Leaving the images out, output each entry below exactly.

(Records contained in a dataset)
((
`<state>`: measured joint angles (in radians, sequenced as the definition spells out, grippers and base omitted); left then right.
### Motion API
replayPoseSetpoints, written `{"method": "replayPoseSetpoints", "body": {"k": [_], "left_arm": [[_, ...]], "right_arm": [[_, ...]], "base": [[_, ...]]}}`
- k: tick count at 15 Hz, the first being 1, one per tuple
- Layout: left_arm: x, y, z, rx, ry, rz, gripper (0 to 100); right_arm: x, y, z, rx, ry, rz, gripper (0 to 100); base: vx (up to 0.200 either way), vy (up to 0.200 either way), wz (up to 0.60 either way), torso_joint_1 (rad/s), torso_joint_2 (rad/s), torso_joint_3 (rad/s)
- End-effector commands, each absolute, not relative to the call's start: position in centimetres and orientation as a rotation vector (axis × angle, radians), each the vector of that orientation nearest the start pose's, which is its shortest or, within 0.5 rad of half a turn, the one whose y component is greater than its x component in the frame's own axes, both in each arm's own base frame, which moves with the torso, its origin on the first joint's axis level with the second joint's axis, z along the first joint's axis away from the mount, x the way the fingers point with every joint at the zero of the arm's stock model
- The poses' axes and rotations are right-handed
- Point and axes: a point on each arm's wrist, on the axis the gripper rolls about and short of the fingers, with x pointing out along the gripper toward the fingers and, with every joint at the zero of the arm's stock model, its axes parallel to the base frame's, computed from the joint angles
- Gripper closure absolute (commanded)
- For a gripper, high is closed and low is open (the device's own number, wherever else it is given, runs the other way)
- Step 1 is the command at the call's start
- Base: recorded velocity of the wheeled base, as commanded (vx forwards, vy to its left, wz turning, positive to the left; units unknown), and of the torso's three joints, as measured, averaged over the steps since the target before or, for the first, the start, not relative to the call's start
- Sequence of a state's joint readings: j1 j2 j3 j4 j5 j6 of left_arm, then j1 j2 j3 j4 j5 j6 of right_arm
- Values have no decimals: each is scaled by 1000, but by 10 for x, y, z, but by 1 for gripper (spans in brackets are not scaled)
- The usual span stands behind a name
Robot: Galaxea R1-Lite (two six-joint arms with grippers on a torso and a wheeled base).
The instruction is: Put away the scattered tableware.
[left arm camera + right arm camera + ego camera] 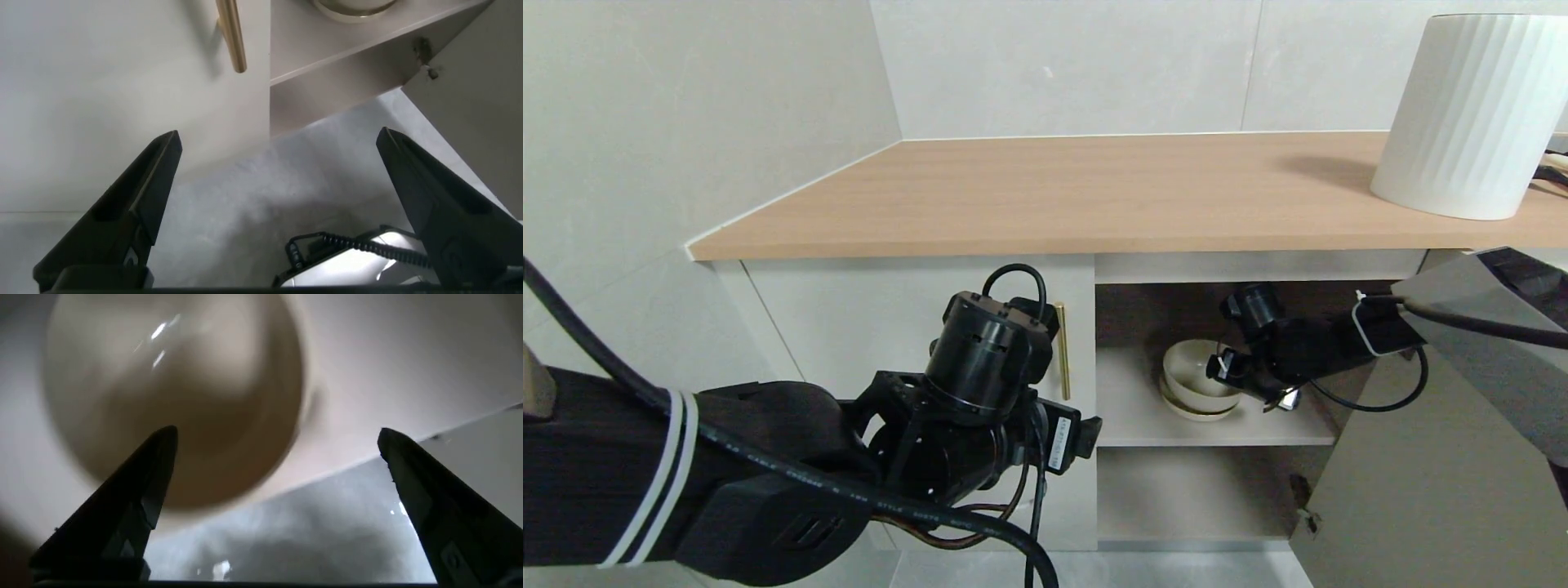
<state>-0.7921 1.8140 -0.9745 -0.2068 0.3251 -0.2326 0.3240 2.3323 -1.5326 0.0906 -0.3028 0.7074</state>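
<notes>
Tableware in sight amounts to 1 cream bowl [1194, 366], set on a shallow dish [1188, 412] on the upper shelf [1127, 400] of an open cabinet compartment.

At the left, the left pincer [278, 137] is held low before the closed cabinet door [849, 327], near its gold handle [1062, 351]. Its 2 fingers are spread wide and nothing is carried between them.

Further right, inside the open compartment, the bowl is seen upright on the dish. The right pincer [1250, 384] is placed just beside the bowl, at its right side. In the right wrist view its fingers are parted wide, with the bowl lying beyond them (whether a fingertip touches the rim cannot be told). Nothing is gripped.

At the far right, the open door [1421, 490] is swung outward. Above it, a white ribbed container [1462, 114] is stood on the wooden tabletop [1054, 196].

As for progress, the bowl is judged to be stowed already, since it is seated on the shelf and released. What is judged to remain is the drawing out of the right arm and the closing of the door. Whether other pieces wait elsewhere cannot be told.
</notes>
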Motion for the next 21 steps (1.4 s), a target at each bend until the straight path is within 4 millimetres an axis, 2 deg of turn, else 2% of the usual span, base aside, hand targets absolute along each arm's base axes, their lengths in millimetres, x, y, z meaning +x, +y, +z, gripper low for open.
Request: {"method": "replayPoseSetpoints", "body": {"k": [1,6,9,13,16,18,21], "left_arm": [[237,-227,153,105,584,-377,0],[240,-224,157,77,578,-362,0],[236,-213,171,51,548,-354,0],[235,-208,177,4,541,-336,0],[235,-205,177,2,542,-325,0],[235,-204,177,0,541,-325,0],[235,-204,179,-12,538,-322,0]], "right_arm": [[416,144,79,396,810,-229,0],[384,159,107,399,886,-137,0],[336,165,141,351,889,-44,0],[275,148,188,271,855,63,0],[230,141,214,217,910,112,0],[212,138,209,184,961,127,0],[201,140,205,158,978,152,0]], "base": [[0,0,0,0,0,0],[0,0,0,0,0,0],[0,0,0,0,0,0],[0,0,0,0,0,0],[-67,0,0,-1,-1,1],[-200,0,0,7,0,0],[-200,0,0,6,1,4]]}}
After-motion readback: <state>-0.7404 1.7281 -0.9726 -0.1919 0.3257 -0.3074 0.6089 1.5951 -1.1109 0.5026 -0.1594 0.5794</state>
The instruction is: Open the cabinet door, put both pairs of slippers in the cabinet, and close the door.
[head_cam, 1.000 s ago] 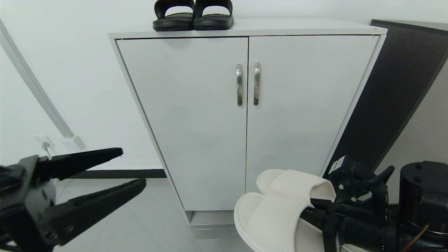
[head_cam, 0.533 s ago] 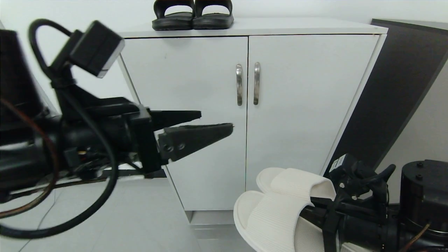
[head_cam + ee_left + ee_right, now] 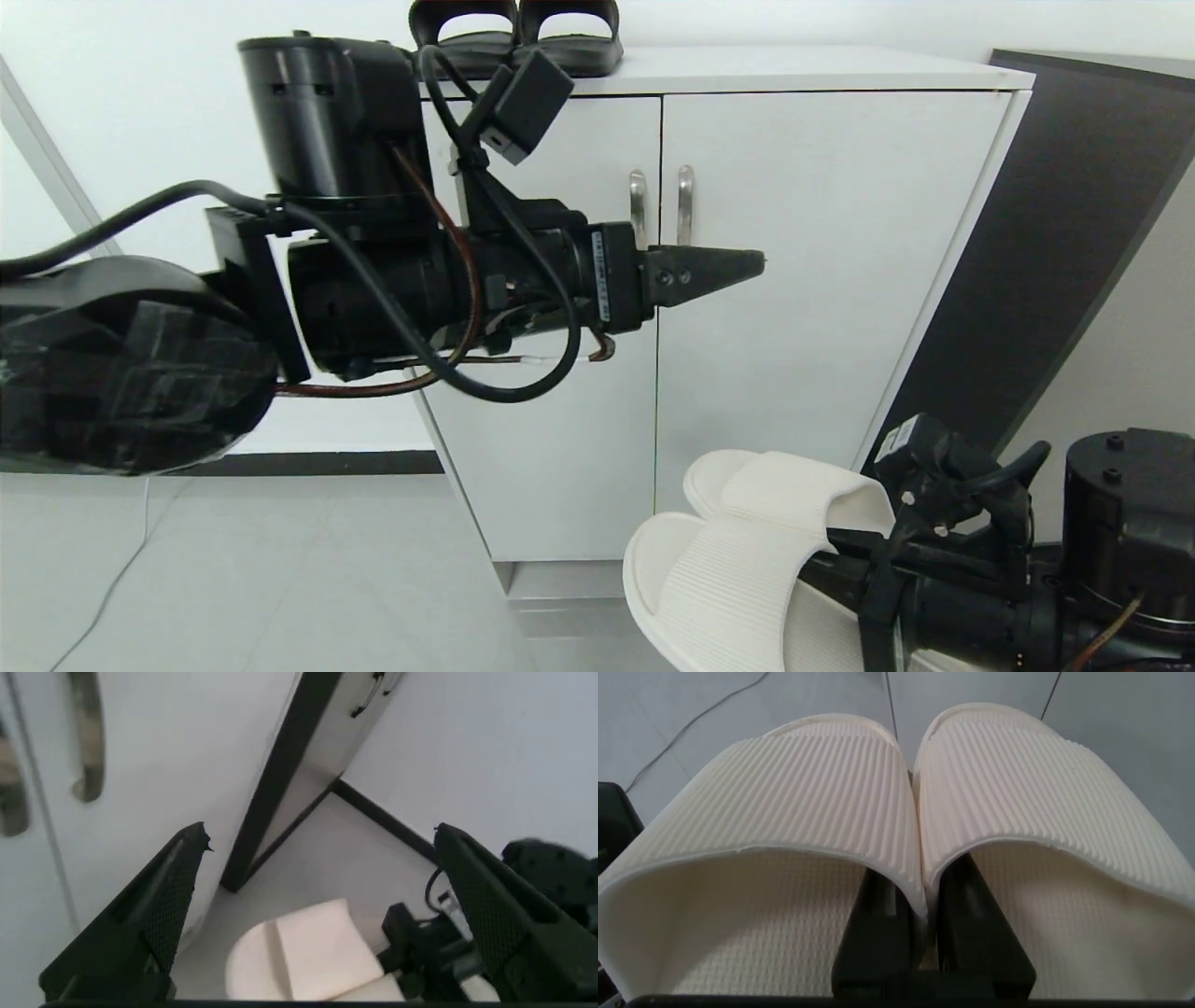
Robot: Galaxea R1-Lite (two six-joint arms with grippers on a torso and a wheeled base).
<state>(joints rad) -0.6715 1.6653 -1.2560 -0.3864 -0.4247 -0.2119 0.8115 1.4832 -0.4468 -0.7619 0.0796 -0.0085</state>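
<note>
My left jaws stood spread wide, the two black halves well apart in the left wrist view, with nothing between them. In the head view they lay side-on at the middle of the frame, their tips over the right door (image 3: 822,280) just right of the two metal handles (image 3: 686,196); whether they touched the door I could not tell. My right jaws were pinched on the white slippers (image 3: 738,560) at the lower right of the head view. One half sat inside each slipper under its ribbed strap, so the two inner sides were pressed together between them. That pair was held off the floor (image 3: 280,579) with the toes pointing toward the cabinet (image 3: 560,448), low in front of the right door, and its pale toe also showed at the bottom middle of the left wrist view. Both cabinet doors were shut, their handles side by side along the centre seam, the left one partly behind my left wrist. The black slippers (image 3: 560,37) sat together on the cabinet top at the upper middle of the frame, toes facing outward near the front edge above the left door. A dark panel (image 3: 1046,280) leaned against the cabinet's right side, and a thin cable (image 3: 112,583) lay on the grey floor at the lower left.
</note>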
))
Answer to the problem →
`<state>`: measured joint angles (in radians, sequenced as the definition spells out, grippers and base omitted); left then right.
### Motion API
replayPoseSetpoints, written `{"method": "replayPoseSetpoints", "body": {"k": [_], "left_arm": [[_, ...]], "right_arm": [[_, ...]], "base": [[_, ...]]}}`
- k: tick count at 15 Hz, the first being 1, one per tuple
- Layout: left_arm: x, y, z, rx, ry, rz, gripper (0 to 100); right_arm: x, y, z, rx, ry, rz, gripper (0 to 100); base: vx (up to 0.200 either way), vy (up to 0.200 either way), wz (up to 0.60 either way), torso_joint_1 (rad/s), torso_joint_2 (rad/s), torso_joint_3 (rad/s)
- End-effector commands, each absolute, not relative to the call's start: position in centimetres and orientation as a rotation vector (axis × angle, radians), each the vector of that orientation nearest the start pose's, which is its shortest or, within 0.5 rad of half a turn, the one whose y component is greater than its x component in the frame's own axes, both in each arm's own base frame, which moves with the torso, its origin on the first joint's axis level with the second joint's axis, z along the first joint's axis away from the mount, x the way the fingers point with every joint at the zero of the arm's stock model
- The poses' axes and rotations are right-handed
- Point and axes: a point on each arm's wrist, on the axis the gripper rolls about and short of the fingers, with x pointing out along the gripper toward the fingers and, with every joint at the zero of the arm's stock model, its axes parallel to the base frame's, computed from the joint angles
- Gripper closure absolute (commanded)
- For a gripper, high is closed and low is open (the device's own number, wherever else it is given, runs the other way)
- Step 1 is the command at the call's start
- Base: recorded velocity of the wheeled base, as commanded (vx forwards, vy to its left, wz turning, positive to the left; units unknown), and of the torso's three joints, as measured, averaged over the steps since the target before or, for the first, the start, not relative to the call's start
- Sequence of a state's joint readings: j1 j2 j3 j4 j5 j6 of left_arm, then j1 j2 j3 j4 j5 j6 of right_arm
- Values have no decimals: each is scaled by 1000, but by 10 for x, y, z, but by 1 for gripper (spans in brackets are not scaled)
- The usual span stands behind a name
Robot: Galaxea R1-Lite (two six-joint arms with grippers on a torso and a wheeled base).
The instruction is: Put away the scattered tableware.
[left arm camera + right arm camera + ego camera] 
<state>-0.7921 1.8140 -0.9745 -0.2068 0.3251 -0.2326 0.3240 2.3323 -1.5326 0.0906 -0.3028 0.7074</state>
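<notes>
Tableware in sight amounts to 1 cream bowl [1194, 366], set on a shallow dish [1188, 412] on the upper shelf [1127, 400] of an open cabinet compartment.

At the left, the left pincer [278, 137] is held low before the closed cabinet door [849, 327], near its gold handle [1062, 351]. Its 2 fingers are spread wide and nothing is carried between them.

Further right, inside the open compartment, the bowl is seen upright on the dish. The right pincer [1250, 384] is placed just beside the bowl, at its right side. In the right wrist view its fingers are parted wide, with the bowl lying beyond them (whether a fingertip touches the rim cannot be told). Nothing is gripped.

At the far right, the open door [1421, 490] is swung outward. Above it, a white ribbed container [1462, 114] is stood on the wooden tabletop [1054, 196].

As for progress, the bowl is judged to be stowed already, since it is seated on the shelf and released. What is judged to remain is the drawing out of the right arm and the closing of the door. Whether other pieces wait elsewhere cannot be told.
</notes>
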Motion for the next 21 steps (1.4 s), a target at each bend until the straight path is within 4 millimetres an axis, 2 deg of turn, else 2% of the usual span, base aside, hand targets absolute along each arm's base axes, their lengths in millimetres, x, y, z meaning +x, +y, +z, gripper low for open.
Request: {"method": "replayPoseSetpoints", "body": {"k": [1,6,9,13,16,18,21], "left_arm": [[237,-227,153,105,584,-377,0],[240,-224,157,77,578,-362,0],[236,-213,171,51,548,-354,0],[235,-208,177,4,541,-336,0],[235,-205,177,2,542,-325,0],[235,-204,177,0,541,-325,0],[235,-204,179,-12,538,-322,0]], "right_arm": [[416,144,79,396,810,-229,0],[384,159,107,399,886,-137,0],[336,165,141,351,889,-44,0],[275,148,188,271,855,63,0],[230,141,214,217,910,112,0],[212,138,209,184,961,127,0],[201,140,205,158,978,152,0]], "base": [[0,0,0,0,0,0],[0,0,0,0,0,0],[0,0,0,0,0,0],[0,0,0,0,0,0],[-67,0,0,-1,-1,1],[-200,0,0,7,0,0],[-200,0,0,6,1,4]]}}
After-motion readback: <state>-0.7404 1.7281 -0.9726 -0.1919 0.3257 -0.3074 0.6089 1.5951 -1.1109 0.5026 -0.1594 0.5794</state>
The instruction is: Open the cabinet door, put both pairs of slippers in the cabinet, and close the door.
[head_cam, 1.000 s ago] 
[head_cam, 0.533 s ago] 
[head_cam + ee_left + ee_right, now] 
Robot: Galaxea R1-Lite (two six-joint arms with grippers on a torso and a wheeled base).
<state>(joints rad) -0.6715 1.6653 -1.2560 -0.3864 -0.4247 -0.2119 0.8115 1.4832 -0.4468 -0.7619 0.0796 -0.0085</state>
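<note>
My left jaws stood spread wide, the two black halves well apart in the left wrist view, with nothing between them. In the head view they lay side-on at the middle of the frame, their tips over the right door (image 3: 822,280) just right of the two metal handles (image 3: 686,196); whether they touched the door I could not tell. My right jaws were pinched on the white slippers (image 3: 738,560) at the lower right of the head view. One half sat inside each slipper under its ribbed strap, so the two inner sides were pressed together between them. That pair was held off the floor (image 3: 280,579) with the toes pointing toward the cabinet (image 3: 560,448), low in front of the right door, and its pale toe also showed at the bottom middle of the left wrist view. Both cabinet doors were shut, their handles side by side along the centre seam, the left one partly behind my left wrist. The black slippers (image 3: 560,37) sat together on the cabinet top at the upper middle of the frame, toes facing outward near the front edge above the left door. A dark panel (image 3: 1046,280) leaned against the cabinet's right side, and a thin cable (image 3: 112,583) lay on the grey floor at the lower left.
</note>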

The answer requires no further additions.